Think about this for a moment: Two days away from a federal shutdown, Congress comes up with a stopgap measure to keep the government operating... for a week. A few days later it arrives at a bipartisan budget deal lasting a bit over four months. This, in turn, moves the president to take to Twitter with the following statement: “Our country needs a good ‘shutdown’ in September to fix mess!” With respect to President Trump, this assertion seems more focused on settling political scores than on the good of the country. There is no such thing as a “good” shutdown. The last time it happened, in 2013, it cost the economy $24 billion, according to Standard & Poor’s at the time. National institutions get shuttered, federal workers are out of a job for an indeterminate period, federal loans and support for veterans are frozen, state and local governments – and all the businesses, nonprofits and community organizations that depend on them – face cash shortages, and the country’s most economically vulnerable must shift for themselves. All that and more happens during a shutdown.

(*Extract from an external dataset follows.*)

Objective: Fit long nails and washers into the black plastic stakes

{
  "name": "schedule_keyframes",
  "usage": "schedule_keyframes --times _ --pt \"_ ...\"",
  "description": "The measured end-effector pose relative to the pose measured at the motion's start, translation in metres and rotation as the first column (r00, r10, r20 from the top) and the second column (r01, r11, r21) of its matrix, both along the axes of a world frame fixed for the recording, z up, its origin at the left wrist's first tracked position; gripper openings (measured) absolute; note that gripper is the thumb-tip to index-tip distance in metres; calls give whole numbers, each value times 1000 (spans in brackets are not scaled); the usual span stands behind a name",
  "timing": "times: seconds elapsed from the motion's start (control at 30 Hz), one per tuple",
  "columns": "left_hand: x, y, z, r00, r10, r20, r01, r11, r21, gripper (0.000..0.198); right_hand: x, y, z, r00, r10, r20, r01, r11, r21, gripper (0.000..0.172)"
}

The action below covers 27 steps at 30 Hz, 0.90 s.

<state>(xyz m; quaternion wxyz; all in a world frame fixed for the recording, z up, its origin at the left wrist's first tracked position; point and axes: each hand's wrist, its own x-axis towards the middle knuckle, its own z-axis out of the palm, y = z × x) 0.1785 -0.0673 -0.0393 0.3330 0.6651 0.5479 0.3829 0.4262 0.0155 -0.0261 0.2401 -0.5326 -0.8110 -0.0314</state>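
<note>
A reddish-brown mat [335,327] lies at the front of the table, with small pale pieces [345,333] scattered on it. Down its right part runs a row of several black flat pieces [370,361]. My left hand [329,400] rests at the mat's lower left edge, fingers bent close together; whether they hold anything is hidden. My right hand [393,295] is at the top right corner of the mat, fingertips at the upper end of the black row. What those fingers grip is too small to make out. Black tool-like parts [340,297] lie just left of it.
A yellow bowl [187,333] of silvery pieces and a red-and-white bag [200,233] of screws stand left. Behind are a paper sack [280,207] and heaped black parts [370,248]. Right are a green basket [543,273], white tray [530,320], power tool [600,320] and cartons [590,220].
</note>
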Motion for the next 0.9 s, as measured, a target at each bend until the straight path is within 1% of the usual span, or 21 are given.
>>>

Yet this is the state of budget politics in this era. We’re the world’s greatest democracy, and every few months we have to contemplate the very real possibility that the government might close its doors. Is this really the best we can do?
If the nonprofit or business you respect most operated in this manner, would you be anything but appalled? Somehow, we’ve allowed ourselves to see this as standard operating procedure for the federal government.
How can it be that the most important document of the federal government – remember, the budget is the national blueprint for what we’ll do and how we’ll do it – gets handled in such a distressing, irrational, ineffective, uneconomic and almost nonsensical manner?
I’ll tell you how: We keep electing people who tell us they’re distressed about conducting business in this fashion and then year after year fail to get us back on track.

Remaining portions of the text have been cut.